Across these entries, report how many lines include the string "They", with nothing but the number.

Segment Open

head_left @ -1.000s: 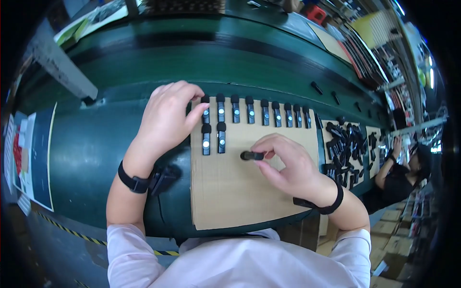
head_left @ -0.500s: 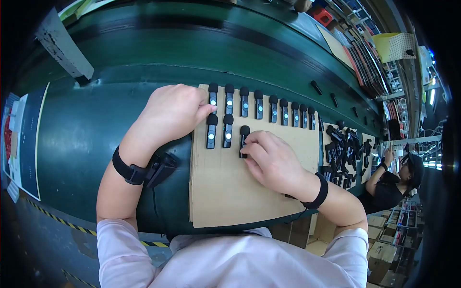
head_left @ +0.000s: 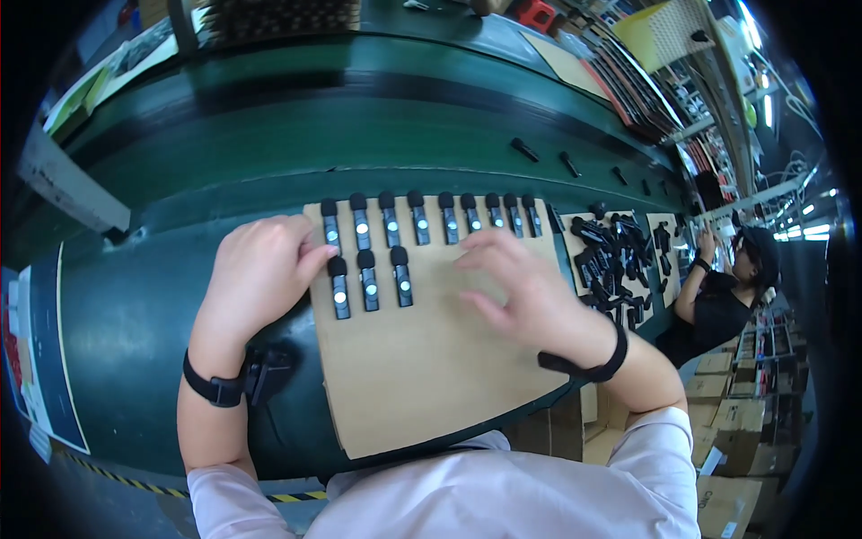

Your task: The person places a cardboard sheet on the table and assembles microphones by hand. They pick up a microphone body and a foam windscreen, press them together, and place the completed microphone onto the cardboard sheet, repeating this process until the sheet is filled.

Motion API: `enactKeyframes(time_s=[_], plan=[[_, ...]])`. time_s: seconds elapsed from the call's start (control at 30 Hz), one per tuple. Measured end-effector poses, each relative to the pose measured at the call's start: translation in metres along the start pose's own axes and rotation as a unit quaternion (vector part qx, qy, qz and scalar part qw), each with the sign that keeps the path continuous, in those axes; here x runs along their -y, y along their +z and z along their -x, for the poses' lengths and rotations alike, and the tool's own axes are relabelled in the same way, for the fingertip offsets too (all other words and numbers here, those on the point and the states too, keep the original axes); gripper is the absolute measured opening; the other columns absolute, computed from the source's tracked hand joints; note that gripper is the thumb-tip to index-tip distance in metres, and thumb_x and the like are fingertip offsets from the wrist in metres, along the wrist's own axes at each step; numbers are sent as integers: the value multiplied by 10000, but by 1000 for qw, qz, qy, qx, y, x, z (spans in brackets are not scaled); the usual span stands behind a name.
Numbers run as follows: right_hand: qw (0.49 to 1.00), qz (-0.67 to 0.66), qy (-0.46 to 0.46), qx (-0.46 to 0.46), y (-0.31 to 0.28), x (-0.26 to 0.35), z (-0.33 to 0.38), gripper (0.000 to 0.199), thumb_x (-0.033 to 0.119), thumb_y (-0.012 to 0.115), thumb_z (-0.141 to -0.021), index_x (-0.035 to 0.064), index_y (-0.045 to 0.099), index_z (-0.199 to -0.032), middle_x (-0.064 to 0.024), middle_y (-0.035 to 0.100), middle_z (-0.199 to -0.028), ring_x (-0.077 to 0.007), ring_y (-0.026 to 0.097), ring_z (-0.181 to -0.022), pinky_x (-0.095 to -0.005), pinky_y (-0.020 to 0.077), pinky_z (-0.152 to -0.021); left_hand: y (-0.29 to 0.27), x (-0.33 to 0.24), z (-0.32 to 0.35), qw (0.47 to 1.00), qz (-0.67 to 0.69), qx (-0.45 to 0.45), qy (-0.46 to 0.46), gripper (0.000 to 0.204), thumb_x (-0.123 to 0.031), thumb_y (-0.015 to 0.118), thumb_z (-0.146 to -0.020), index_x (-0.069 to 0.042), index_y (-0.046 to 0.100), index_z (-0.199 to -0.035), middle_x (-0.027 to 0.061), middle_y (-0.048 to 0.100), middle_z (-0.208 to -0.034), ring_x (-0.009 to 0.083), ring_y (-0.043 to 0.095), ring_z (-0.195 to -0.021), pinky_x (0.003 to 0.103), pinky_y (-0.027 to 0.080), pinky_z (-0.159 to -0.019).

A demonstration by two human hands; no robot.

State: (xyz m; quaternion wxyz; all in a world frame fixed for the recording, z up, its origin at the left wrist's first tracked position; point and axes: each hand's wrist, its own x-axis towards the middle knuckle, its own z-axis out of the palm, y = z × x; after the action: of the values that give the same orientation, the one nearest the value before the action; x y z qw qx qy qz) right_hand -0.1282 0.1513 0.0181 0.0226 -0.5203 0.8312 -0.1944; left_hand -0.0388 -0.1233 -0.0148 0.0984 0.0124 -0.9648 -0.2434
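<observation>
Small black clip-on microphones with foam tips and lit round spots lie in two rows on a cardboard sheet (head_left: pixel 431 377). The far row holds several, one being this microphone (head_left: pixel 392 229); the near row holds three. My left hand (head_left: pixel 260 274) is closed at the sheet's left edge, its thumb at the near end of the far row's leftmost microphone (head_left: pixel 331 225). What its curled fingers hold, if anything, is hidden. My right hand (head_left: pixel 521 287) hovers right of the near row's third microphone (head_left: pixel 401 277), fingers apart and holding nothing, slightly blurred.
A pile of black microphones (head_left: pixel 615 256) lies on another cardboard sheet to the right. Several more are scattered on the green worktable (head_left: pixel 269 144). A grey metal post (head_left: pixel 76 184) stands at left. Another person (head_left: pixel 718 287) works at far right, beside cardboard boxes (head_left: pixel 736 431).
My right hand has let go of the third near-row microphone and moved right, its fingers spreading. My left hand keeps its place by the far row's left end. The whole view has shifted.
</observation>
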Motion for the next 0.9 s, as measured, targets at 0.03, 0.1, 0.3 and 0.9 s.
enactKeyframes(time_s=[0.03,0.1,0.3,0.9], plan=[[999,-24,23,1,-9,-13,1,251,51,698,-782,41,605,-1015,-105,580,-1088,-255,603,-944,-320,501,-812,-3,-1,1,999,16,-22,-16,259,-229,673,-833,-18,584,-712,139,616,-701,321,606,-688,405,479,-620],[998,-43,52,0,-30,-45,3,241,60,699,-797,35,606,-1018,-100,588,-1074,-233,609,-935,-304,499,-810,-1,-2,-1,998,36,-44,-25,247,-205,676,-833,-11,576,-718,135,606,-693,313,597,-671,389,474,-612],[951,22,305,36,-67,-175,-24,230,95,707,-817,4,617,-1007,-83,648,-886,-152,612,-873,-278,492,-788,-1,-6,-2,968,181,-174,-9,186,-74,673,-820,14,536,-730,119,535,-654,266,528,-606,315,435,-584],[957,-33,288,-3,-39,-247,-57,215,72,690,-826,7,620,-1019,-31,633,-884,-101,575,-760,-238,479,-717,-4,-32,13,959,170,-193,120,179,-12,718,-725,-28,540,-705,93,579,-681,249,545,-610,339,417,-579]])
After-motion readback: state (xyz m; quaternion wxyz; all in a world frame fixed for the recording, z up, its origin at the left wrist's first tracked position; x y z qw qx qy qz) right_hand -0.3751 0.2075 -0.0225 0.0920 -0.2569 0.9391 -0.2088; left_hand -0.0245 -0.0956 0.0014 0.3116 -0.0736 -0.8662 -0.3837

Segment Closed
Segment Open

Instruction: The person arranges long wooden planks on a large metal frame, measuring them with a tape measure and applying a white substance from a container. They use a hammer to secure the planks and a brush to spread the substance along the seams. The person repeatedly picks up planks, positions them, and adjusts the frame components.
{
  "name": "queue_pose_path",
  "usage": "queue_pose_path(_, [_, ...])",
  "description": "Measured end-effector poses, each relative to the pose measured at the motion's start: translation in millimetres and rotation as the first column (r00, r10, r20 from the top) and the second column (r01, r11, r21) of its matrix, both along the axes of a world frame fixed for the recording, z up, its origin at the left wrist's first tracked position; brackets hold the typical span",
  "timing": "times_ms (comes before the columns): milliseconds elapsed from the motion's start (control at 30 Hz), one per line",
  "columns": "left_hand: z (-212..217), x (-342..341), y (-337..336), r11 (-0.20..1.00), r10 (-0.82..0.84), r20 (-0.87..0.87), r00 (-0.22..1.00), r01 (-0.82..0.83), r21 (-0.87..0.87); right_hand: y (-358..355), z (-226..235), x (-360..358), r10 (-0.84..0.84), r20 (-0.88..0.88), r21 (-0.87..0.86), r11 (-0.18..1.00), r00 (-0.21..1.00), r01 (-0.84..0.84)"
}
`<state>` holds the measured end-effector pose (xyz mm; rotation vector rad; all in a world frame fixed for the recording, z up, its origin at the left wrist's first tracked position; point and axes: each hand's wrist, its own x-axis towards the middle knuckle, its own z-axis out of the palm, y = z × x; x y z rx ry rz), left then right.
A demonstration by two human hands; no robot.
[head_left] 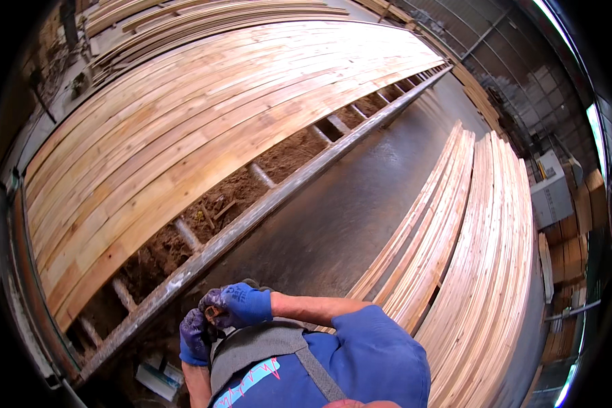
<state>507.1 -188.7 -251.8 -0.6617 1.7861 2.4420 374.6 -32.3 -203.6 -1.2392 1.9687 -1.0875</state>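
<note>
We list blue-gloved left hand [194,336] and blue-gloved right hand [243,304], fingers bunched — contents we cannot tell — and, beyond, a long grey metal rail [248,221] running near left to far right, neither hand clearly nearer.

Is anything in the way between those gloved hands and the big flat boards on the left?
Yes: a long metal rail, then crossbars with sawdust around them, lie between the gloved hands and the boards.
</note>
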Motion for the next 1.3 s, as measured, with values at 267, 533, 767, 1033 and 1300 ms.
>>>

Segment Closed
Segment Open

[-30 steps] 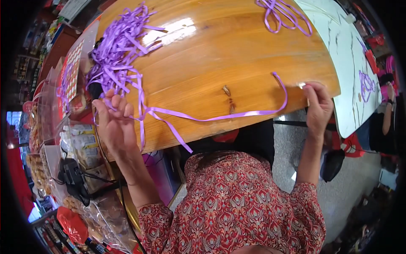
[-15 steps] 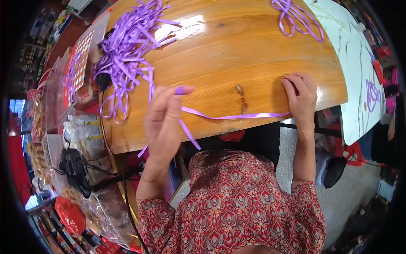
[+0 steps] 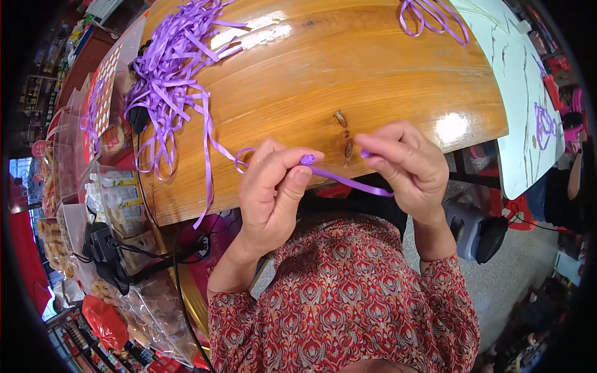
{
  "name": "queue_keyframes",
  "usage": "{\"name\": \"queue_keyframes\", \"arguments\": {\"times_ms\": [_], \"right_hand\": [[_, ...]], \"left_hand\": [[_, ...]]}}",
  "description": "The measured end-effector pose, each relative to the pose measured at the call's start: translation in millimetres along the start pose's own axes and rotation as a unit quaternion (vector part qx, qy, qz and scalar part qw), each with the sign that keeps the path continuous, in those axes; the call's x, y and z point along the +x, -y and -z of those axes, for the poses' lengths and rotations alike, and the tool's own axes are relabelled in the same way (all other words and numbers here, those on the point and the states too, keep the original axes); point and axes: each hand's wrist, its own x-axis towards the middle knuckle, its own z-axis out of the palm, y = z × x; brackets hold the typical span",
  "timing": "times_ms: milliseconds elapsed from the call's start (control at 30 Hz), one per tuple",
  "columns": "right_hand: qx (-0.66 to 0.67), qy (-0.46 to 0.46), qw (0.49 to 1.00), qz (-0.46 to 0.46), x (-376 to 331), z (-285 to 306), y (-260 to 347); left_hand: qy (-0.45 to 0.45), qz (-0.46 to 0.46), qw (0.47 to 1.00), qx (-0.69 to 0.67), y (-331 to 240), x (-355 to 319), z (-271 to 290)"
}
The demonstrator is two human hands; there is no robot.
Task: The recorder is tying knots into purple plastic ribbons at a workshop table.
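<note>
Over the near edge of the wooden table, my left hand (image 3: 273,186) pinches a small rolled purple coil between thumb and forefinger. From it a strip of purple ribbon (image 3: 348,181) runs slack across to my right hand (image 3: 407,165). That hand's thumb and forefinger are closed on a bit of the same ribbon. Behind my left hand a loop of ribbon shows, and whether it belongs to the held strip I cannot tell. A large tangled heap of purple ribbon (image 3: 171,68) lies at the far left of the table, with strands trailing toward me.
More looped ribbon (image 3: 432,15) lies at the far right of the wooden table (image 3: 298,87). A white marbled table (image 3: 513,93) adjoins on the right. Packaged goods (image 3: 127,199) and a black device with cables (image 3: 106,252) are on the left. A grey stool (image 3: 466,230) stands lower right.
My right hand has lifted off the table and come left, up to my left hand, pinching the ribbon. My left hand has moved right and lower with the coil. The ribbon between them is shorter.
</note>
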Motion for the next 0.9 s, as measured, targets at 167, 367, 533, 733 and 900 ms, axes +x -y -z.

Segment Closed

■ Your solution ■
2